Former U.S. President Trump recently announced that investors holding his meme coin $TRUMP could be invited to a Washington dinner, and threw out gimmicks like 'the first 25 can enjoy a day trip to the White House,' which directly boosted the token's market value by over $200 million. However, market controversies erupted: Democratic lawmakers criticized him for deeply tying cryptocurrency to political influence, while several Web3 analysts pointed out three major 'money-losing pitfalls' hidden within the project.
Pitfall One: The Dinner Becomes a 'Schrödinger's Dinner'
Despite high-profile promises in the promotion of 'dining with Trump,' the official guidelines clearly state that 'the President may be absent due to scheduling conflicts,' and the event content can be adjusted at any time. If Trump cancels, the project team only offers a limited NFT airdrop as compensation. Web3 marketing experts pointed out that this type of operation is similar to the 'celebrity endorsement, fans foot the bill' tactics during the 2021 NFT bubble—third-party brokerage companies use celebrity names to attract traffic, but the actual fulfillment rate is concerning. Ironically, some users found that the criteria for receiving dinner tickets were not based on holdings, but rather 'targeted invitations' from the project team, reducing ordinary investors to mere traffic tools.
Pitfall Two: Insider Trading Rampant, Exchanges 'Controlling the Market' to Harvest Chives
$TRUMP coin saw 'mysterious accounts' becoming wealthy on its first day of launch: Blockchain explorers show that, aside from the Trump family holding 80% of the tokens, half of the top ten holding addresses belong to exchange hot wallets, and there are reports that the well-known market maker Wintermute is deeply involved in over-the-counter trading. This means ordinary users have to compete alongside institutional players who control massive amounts of chips. Furthermore, it is worth noting that Huobi founder Sun Yuchen is suspected of entering early through a cold wallet, directly ranking among the top holdings, further solidifying the speculation of 'exchange control.' Analysts bluntly stated: 'This is not a decentralized project at all, but a wealth harvesting machine written in code by a few people.'
Pitfall Three: The Harvest Countdown Begins, SEC 'Letting It Slide'
Financial analysts dissect the operational trajectory of the $TRUMP coin:
Inducement Period: Attracting retail investors with gimmicks like the dinner and a trip to the White House;
Control Period: Exchanges and market makers boost leaderboard rankings through over-the-counter trading, creating the illusion of 'thousands rushing to buy';
Harvest Period: The price peak is expected to occur from May 8 to 15 (1-2 weeks before the event), with the final harvesting potentially starting from May 5 to 12.

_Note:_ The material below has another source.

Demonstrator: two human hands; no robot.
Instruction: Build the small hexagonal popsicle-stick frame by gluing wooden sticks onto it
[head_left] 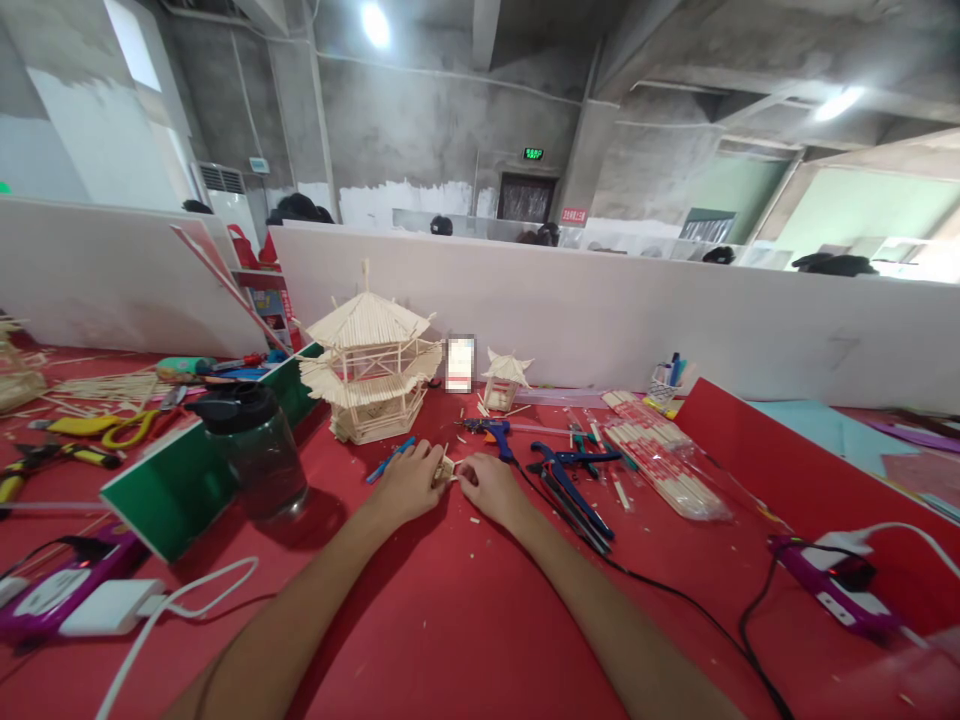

It is important to be cautious: the U.S. SEC has not yet included this token in its regulation, while the Trump team has been accused multiple times of 'using cryptocurrency for financing' and suspected of securities fraud. Historical data shows that its NFT series issued in 2022 plummeted by 97% from its peak, leading to heavy losses for investors.

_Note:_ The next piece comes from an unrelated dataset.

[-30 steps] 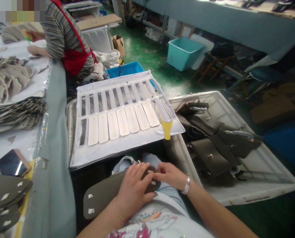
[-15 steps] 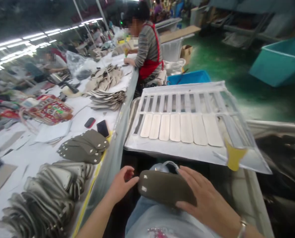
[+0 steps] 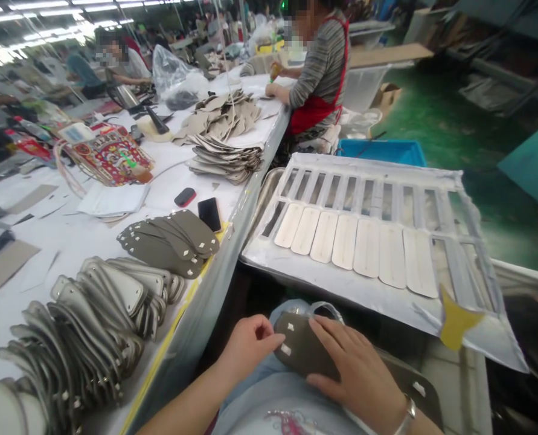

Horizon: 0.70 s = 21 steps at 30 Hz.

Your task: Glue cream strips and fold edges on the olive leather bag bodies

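Olive panel stack (image 3: 164, 244) on bench, left of person. Left hand (image 3: 249, 345): fingers curled, tips touching panel end; grip cannot be told. Olive leather panel (image 3: 301, 345) above lap, long axis upper left to lower right, rounded white-tabbed end pointing upper left. Right hand (image 3: 354, 379) spread across it, clasping. Further right: film-covered board (image 3: 336, 296) with white strips, yellow spreader (image 3: 456, 320)

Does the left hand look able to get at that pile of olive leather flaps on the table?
Probably yes: the left hand sits just off the table's grey edge, and nothing stands between it and the pile of flaps.
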Motion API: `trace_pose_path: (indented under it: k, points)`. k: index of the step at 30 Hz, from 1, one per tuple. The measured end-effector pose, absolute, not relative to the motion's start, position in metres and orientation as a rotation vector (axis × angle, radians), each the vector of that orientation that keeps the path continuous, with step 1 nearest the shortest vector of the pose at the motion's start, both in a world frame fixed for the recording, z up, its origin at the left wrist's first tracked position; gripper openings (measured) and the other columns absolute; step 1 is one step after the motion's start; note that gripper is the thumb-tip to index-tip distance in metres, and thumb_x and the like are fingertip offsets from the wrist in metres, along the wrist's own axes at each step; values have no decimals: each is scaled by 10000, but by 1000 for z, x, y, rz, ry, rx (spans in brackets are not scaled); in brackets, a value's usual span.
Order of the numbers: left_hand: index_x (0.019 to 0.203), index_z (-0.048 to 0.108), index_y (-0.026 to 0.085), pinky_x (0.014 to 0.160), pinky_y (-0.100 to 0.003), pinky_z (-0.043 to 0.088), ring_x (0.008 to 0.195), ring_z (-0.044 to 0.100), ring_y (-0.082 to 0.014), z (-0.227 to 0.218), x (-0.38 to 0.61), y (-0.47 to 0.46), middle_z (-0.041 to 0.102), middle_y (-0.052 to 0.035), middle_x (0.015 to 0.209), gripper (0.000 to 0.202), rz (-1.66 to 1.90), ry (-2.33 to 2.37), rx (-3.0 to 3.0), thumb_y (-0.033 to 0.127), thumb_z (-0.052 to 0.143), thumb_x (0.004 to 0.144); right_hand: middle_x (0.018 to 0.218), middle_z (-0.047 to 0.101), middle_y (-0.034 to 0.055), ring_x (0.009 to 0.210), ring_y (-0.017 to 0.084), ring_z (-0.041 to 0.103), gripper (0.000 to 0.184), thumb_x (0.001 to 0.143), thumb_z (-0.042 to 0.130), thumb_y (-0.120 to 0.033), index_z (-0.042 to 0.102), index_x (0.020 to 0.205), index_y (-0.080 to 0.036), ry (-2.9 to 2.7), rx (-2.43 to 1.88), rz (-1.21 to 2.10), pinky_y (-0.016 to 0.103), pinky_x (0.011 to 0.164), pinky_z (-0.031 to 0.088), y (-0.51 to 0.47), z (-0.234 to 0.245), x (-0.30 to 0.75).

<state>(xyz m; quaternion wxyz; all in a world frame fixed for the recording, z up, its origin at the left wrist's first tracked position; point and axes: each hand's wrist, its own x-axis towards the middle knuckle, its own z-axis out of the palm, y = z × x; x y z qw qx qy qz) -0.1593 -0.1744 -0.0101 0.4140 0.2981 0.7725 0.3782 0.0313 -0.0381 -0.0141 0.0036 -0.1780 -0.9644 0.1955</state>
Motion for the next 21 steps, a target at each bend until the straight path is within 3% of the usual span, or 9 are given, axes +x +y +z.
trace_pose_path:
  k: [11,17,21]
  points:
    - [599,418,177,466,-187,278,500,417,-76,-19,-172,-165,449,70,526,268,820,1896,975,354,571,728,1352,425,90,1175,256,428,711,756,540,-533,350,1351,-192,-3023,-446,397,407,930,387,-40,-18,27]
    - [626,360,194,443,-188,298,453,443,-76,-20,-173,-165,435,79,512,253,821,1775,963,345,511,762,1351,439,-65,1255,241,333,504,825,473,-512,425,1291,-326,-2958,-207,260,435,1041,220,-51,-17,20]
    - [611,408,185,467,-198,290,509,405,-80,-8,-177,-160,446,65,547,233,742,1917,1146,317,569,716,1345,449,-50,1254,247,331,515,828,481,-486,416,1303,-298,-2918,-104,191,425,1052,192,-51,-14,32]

Risk Warning: The $TRUMP coin is essentially a 'non-regulated meme coin' packaged with the political IP of the Trump family. Ordinary investors blindly following the trend are highly likely to fall into the dilemma of 'buying at high prices, no regulatory safety net, and the project team running away at any time.' The crypto market has no 'presidential halo for protection,' only the eternal struggle between the sickle and the chives.